Like last week, we use the spaceship operator to compute the values larger/smaller than $k.

If we create the counts array (0) x 3, then the number smaller are in $c[-1] OR $c[2], the number the same are in $c[0].

So we just need to output the list of numbers starting at $c[2] of length $c[0]

challenge-263-task-1 - perl

sub target_index {
my( $k, @c ) = ( pop, 0, 0, 0 );
$c[ $_ <=> $k ]++ for @_;
$c[2] .. $c[2] + $c[0] - 1
}

Spaceship operator <=> returns values -1,0,1 depending on the sign of the difference.

Task #2: Merge Items

You are given two 2-D array of positive integers, $items1 and $items2 where element is pair of (item_id, item_quantity).

Write a script to return the merged items.

Example 1

Input:  $items1 = [ [1,1], [2,1], [3,2] ]
        $items2 = [ [2,2], [1,3] ]
Output: [ [1,4], [2,3], [3,2] ]

Example 2

Input:  $items1 = [ [1,2], [2,3], [1,3], [3,2] ]
        $items2 = [ [3,1], [1,3] ]
Output: [ [1,8], [2,3], [3,3] ]

Example 3

Input:  $items1 = [ [1,1], [2,2], [3,3] ]
        $items2 = [ [2,3], [2,4] ]
Output: [ [1,1], [2,9], [3,3] ]

Solution

We don’t need to know which group the count is from – in fact the code below works if you have 1, 2, 3 or even 100 lists.

We loop through every pair in every list updating the count for the key…

We code simplify the code to use:

$code{ $_->[0] } += $_->[1] for map { @{$_} } @_;

but this could have memory issues as you have to create a new array and loop over it. So we use two loops instead.
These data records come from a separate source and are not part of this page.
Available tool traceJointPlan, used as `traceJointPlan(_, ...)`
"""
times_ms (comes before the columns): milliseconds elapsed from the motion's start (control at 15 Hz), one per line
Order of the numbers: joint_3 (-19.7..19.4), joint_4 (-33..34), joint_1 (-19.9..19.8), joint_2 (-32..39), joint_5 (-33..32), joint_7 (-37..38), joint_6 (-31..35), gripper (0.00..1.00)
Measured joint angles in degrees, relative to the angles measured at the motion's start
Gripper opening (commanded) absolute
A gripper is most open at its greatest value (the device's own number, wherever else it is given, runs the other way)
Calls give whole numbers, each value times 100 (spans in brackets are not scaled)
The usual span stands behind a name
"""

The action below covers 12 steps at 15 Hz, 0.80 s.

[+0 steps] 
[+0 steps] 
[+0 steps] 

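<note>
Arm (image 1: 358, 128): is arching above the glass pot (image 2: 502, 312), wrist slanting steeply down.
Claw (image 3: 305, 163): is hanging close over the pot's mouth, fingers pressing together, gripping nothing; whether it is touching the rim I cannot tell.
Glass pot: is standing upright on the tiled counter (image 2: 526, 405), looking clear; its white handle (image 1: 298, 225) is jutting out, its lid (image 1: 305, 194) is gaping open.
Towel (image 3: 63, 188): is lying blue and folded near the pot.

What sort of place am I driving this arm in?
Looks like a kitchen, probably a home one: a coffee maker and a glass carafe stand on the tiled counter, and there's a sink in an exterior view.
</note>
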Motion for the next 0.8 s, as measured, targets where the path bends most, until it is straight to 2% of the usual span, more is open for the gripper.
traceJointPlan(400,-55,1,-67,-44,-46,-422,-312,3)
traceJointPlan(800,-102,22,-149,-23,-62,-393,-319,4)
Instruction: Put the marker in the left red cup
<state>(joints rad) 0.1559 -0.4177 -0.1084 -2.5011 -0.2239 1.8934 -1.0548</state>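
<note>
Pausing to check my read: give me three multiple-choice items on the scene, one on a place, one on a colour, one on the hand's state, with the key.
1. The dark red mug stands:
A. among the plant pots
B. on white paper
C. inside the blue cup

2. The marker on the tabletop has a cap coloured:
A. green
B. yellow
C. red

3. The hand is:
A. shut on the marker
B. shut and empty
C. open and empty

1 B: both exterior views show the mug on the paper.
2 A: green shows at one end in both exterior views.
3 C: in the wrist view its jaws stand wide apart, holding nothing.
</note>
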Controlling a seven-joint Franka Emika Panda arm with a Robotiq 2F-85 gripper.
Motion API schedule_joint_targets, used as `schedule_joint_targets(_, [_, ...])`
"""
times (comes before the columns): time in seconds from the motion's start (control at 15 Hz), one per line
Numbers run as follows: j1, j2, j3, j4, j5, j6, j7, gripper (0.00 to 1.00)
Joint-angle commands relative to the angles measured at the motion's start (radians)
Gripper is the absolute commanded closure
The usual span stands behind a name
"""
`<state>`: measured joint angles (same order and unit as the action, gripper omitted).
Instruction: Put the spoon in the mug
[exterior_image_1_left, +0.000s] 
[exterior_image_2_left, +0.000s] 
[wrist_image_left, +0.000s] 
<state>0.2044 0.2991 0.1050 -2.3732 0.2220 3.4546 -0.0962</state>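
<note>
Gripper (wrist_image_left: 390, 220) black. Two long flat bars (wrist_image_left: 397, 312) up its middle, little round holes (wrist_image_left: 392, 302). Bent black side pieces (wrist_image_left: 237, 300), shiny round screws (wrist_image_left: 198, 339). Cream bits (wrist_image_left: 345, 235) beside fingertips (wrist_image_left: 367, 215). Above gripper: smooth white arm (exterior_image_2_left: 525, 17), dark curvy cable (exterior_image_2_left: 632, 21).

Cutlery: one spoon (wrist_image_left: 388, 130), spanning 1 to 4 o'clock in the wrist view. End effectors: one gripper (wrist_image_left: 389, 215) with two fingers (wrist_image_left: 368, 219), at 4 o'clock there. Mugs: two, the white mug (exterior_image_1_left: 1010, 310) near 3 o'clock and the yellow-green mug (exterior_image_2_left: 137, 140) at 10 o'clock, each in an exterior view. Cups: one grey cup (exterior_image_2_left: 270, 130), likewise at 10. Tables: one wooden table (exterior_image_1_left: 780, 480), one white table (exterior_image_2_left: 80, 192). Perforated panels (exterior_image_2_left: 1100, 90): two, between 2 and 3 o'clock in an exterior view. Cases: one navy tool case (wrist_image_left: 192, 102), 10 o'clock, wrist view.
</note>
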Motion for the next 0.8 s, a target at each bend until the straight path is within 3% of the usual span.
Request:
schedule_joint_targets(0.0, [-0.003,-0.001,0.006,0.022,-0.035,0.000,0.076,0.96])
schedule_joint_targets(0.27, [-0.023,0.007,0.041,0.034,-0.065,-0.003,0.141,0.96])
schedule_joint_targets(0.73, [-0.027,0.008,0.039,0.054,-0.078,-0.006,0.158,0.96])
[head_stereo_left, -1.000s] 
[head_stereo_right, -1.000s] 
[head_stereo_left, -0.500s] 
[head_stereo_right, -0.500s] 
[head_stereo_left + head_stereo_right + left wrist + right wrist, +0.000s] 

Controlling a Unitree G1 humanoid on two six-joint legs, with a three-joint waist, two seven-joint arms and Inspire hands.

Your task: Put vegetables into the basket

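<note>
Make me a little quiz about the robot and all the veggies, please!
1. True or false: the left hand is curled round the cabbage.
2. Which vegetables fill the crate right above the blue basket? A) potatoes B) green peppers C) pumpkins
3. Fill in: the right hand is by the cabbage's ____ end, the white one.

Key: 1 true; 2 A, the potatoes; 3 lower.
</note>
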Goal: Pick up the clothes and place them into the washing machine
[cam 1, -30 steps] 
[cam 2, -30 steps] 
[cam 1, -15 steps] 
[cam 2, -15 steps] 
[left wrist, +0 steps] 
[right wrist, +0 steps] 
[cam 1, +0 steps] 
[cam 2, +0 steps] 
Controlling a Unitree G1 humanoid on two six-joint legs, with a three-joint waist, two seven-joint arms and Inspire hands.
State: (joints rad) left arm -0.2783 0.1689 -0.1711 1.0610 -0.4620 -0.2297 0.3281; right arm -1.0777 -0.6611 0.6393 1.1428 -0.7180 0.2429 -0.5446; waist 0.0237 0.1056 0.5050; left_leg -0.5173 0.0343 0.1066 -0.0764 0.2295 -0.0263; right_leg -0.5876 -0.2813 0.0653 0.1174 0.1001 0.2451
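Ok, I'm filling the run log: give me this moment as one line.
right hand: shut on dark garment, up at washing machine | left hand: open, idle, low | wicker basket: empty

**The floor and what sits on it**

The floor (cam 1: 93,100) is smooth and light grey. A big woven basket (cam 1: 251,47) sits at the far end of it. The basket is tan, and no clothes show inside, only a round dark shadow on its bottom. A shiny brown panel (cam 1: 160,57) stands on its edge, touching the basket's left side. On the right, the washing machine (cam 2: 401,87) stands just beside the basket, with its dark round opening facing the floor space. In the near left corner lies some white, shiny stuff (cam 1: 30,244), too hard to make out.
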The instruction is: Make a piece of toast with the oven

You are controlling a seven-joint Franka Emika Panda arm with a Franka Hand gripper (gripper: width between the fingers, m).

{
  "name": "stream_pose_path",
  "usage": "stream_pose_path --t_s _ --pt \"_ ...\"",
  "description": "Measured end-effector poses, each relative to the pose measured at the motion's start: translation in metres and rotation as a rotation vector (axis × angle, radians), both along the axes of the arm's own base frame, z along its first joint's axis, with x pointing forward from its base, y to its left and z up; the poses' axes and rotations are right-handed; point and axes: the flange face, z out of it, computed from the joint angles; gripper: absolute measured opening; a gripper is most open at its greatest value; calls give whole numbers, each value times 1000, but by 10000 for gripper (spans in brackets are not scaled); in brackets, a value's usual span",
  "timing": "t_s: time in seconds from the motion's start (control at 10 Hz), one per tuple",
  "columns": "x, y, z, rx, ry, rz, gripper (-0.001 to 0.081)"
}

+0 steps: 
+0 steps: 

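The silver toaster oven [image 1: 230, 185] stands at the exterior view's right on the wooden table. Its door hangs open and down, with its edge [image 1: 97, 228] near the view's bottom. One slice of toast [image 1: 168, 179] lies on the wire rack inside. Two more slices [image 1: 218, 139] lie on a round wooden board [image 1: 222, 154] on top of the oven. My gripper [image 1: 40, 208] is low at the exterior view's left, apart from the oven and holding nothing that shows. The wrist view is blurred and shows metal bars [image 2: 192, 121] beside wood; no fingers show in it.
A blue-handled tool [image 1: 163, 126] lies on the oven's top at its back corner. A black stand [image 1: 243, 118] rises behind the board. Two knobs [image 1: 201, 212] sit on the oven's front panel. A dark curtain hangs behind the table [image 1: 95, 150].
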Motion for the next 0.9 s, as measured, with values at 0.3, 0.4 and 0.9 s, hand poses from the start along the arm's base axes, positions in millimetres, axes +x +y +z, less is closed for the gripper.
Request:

One example of where code golf can cause a major inefficiency.

We store the values of the hash and return the keys and values as a list of pairs rather than the normal hash structure.

challenge-263-task-2 - perl

sub merge_items {
my %c;
for( @_ ) {
$c{ $_->[0] } += $_->[1] for @{$_}
}
map { [ 0 + $_ => $c{$_} ] } keys %c
}

Note we add 0 to the key value to cast as a number.

About The Weekly Challenge

The weekly challenge was set up Mohammad Anwar approximately 5 years ago - each Monday two problems are set for the "team" to solve.